Les Charges Critiques en France

L'Effet de la Pollution Atmosphérique sur les Écosystèmes

Le contexte historique

Dans les années 70 et 80, une mortalité inquiétante des poissons des lacs des pays du Nord ainsi qu’un dépérissement massif des forêts du Nord et de l’Est de l’Europe sont apparus. Ce que l’on sait moins, c’est que ce phénomène a également touché les forêts françaises, plus particulièrement dans le Nord-Est de la France. De nombreux travaux de recherche ont alors débuté pour en comprendre les causes, et les découvertes ont montré que les pluies acides contribuaient significativement aux dégâts constatés. Ces pluies acides sont principalement dues aux émissions de polluants atmosphériques (azote et soufre) par les rejets industriels, automobiles, et agricoles en Europe.

Forêt de résineux impactée par les pluies acides en République Tchèque 20 ans après le pic d’émission de polluants
Forêt de résineux impactée par les pluies acides en République Tchèque 20 ans après le pic d’émission de polluants – crédit : A. Probst.

Ces différents polluants peuvent être transportés sur de très longues distances par les courants aériens, traverser les frontières et se déposer sur des écosystèmes éloignés de la source d’émission.
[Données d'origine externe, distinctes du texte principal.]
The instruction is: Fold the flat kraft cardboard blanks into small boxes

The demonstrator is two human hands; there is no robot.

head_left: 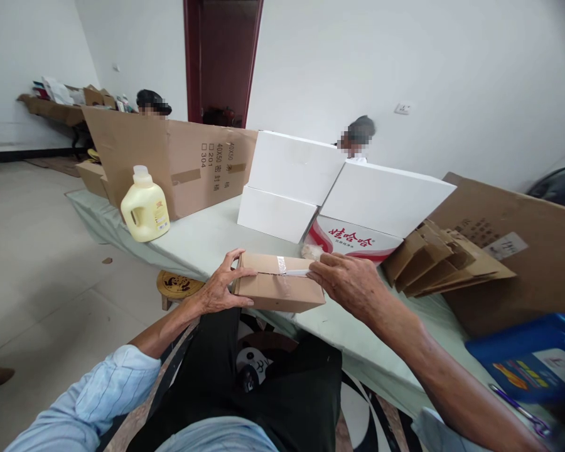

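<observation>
A small brown cardboard box (279, 290) lies at the near edge of the table (207, 235). My left hand (222, 285) grips its left end, thumb on top and fingers curled around the side. My right hand (347, 279) rests at the box's right end, fingers pinched on a strip of clear tape (289, 269) that runs across the top seam. A roll of tape (312, 252) shows just behind my right fingers.
White boxes (339, 185) stack behind, one with a red printed label. A yellow detergent jug (145, 206) stands left before a large cardboard sheet (179, 160). Flattened cartons (442, 260) lie right, a blue box (532, 358) near right. Two other persons sit behind the cardboard.
</observation>
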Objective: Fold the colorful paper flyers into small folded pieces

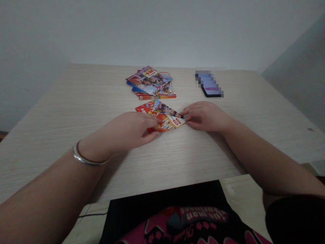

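Observation:
A colourful printed card (162, 113) lies on the pale wooden table (76, 112) in front of me. My left hand (132, 130) pinches the card's near left edge between thumb and fingers. My right hand (203, 117) pinches the card's right corner with its fingertips. A silver bangle (86, 157) circles my left wrist. Farther back on the table, a loose stack of several similar cards (151, 83) sits apart from both hands.
A dark phone (209, 86) lies face up at the back right of the table. The table meets a plain wall behind and a second wall on the right. My dark and pink shirt (177, 220) fills the bottom of the view.

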### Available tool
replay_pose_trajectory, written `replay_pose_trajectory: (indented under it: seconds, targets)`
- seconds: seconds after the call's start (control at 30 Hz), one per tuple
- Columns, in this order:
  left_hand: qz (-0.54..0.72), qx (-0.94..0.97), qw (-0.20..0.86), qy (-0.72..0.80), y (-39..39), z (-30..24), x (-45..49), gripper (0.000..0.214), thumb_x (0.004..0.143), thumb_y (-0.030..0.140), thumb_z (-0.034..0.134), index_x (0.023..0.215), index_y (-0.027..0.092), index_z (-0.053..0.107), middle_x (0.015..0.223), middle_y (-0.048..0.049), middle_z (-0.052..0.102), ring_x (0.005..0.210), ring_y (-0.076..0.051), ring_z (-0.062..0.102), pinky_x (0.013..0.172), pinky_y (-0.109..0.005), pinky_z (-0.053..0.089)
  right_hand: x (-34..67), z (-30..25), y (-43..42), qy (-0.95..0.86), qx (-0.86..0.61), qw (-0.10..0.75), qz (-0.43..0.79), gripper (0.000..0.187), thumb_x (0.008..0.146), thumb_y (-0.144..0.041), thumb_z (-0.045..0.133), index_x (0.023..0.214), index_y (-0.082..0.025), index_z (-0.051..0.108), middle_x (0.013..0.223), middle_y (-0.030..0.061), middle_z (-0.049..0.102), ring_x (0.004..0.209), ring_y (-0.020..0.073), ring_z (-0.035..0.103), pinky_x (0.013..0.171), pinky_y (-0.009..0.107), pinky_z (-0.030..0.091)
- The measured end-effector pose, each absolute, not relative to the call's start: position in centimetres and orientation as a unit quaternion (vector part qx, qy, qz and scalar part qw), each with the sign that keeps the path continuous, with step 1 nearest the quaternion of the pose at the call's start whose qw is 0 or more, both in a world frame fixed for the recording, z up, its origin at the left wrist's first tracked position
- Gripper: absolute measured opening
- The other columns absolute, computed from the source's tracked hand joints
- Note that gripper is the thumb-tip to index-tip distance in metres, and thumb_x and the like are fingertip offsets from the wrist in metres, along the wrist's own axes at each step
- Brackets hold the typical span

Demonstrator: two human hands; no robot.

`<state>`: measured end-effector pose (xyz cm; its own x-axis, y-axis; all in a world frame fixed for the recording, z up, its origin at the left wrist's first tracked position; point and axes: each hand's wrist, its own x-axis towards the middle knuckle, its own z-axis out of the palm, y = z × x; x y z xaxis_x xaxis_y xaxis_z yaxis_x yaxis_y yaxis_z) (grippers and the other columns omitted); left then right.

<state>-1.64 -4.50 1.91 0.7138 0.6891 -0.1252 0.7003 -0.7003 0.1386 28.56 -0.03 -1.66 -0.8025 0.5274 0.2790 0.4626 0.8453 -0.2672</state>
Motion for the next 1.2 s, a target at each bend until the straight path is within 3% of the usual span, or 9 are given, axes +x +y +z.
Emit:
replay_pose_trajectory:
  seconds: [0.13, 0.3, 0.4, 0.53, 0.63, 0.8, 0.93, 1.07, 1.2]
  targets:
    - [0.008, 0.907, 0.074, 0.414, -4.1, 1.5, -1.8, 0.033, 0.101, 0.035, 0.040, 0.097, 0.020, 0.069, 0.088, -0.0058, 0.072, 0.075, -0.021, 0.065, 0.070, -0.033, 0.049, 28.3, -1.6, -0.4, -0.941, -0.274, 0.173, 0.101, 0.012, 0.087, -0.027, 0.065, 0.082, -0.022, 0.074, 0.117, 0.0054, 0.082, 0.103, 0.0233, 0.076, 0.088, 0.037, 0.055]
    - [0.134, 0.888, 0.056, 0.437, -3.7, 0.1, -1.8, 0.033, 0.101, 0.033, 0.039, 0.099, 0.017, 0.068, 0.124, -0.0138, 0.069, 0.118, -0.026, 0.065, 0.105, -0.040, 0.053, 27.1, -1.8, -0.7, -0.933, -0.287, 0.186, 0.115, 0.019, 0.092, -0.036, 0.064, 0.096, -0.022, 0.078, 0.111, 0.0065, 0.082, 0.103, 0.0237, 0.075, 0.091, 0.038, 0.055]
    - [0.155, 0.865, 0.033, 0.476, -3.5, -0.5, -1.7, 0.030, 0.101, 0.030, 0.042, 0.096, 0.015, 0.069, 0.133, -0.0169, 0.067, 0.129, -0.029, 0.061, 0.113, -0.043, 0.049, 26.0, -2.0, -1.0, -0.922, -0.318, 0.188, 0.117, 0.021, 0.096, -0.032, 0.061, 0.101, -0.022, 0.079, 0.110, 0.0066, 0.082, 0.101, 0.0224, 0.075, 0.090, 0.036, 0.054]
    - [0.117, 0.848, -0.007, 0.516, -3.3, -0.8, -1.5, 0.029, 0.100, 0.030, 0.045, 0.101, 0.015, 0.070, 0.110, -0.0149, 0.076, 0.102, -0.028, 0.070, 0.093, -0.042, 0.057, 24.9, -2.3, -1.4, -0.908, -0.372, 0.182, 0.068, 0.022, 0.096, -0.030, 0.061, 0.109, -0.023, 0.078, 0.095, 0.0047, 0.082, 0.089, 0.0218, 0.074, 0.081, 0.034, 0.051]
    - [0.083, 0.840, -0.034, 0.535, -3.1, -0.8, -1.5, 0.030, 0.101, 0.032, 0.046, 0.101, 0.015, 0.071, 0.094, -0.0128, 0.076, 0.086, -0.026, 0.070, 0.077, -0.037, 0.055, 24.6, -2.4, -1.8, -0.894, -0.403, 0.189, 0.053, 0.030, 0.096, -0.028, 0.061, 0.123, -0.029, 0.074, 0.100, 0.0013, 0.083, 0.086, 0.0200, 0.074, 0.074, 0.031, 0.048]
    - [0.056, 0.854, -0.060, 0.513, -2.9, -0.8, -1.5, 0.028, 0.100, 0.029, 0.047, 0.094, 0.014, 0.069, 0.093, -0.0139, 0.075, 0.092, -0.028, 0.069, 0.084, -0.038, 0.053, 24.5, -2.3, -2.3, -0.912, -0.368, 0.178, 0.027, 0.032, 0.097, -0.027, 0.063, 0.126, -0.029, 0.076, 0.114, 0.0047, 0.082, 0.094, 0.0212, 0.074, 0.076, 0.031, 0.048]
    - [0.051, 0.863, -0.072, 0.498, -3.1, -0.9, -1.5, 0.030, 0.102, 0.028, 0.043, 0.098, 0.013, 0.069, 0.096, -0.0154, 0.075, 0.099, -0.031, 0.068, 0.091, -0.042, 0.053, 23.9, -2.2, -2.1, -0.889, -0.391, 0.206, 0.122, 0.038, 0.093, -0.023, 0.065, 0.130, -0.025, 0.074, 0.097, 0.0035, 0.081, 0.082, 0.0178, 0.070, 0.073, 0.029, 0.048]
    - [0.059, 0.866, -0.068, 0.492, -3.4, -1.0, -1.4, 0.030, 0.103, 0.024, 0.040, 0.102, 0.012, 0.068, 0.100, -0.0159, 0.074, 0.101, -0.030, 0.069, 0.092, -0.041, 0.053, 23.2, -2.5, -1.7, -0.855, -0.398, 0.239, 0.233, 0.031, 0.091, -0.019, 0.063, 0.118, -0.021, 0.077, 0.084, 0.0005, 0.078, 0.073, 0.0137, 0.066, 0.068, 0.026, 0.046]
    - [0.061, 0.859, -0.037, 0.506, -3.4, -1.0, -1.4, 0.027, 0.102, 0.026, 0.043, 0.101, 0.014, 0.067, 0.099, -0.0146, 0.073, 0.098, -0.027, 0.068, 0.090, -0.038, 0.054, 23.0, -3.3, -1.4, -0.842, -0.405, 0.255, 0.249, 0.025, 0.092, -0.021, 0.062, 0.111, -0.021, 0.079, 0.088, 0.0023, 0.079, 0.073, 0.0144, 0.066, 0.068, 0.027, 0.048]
Mais il n’y a pas que les polluants acidifiants (soufre et azote), d’autres types de composés dangereux pour l’homme et l’environnement sont transportés dans l’atmosphère. Les métaux lourds, en particulier le plomb, le cadmium, le mercure ainsi que l’ozone et les composés organiques persistants (POP) sont émis en grande quantité dans les pays industrialisés.

En 1979, la Convention sur la pollution atmosphérique transfrontalière à longue portée (CLRTAP) , élaborée dans le cadre de la Commission économique pour l’Europe des Nations Unies (CEE-ONU), a été signée par 34 pays dont la France (aujourd’hui 46 pays). La convention admettait la possibilité que la pollution de l’air même transfrontière pouvait avoir des effets dommageables sur la santé humaine, les monuments historiques, et les écosystèmes. Elle reconnaissait aussi la nécessité d’étudier les incidences du transport des polluants atmosphériques à longue distance ainsi que de chercher des solutions pour y remédier. Cette convention est entrée en vigueur en 1988, et a engagé les signataires à limiter les émissions d’oxydes de soufre et d’azote, en se basant sur le concept scientifique des charges critiques pour aider à raisonner les décisions de réduction des émissions de ces contaminants.

Les charges ou niveaux critiques sont définies comme une valeur d’exposition à un ou plusieurs polluants au-dessus de laquelle des effets significatifs indésirables sur des éléments sensibles de l’environnement apparaissent, en l’état actuel des connaissances (Nilsson et Grenfelt, 1988).

Plusieurs protocoles au sein de la convention de Genève ont été signés depuis, pour adapter les lois à l’évolution des connaissances en matière d’environnement. Deux protocoles ont été définis en 1998 et traitent des métaux lourds et des composés organiques persistants. Le dernier protocole en cours de négociation date de 1999. Il traite de l’acidification, de l’eutrophisation et de l’ozone. Dans le cadre des travaux de la convention, les pays signataires se sont engagés à produire des cartes de charges critiques.

Les cartes de charges critiques présentées sur ce site montrent pour la France les charges critiques calculées pour différents écosystèmes, en l’état actuel des connaissances. Ces cartes permettent d’identifier des zones du territoire couvert par des écosystèmes sensibles aux retombées atmosphériques de contaminants ciblés et de révéler ainsi des situations locales particulières.

Références

  • NILSSON J., and GRENNFELT P. (1988). Critical Loads for Sulphur and Nitrogen. In Report from a Workshop held at Skokloster, Sweden, March 1988, pp. 7–32. Nordic Council of Ministers and the United Nations Economic Commission for Europe, Stockholm, Sweden.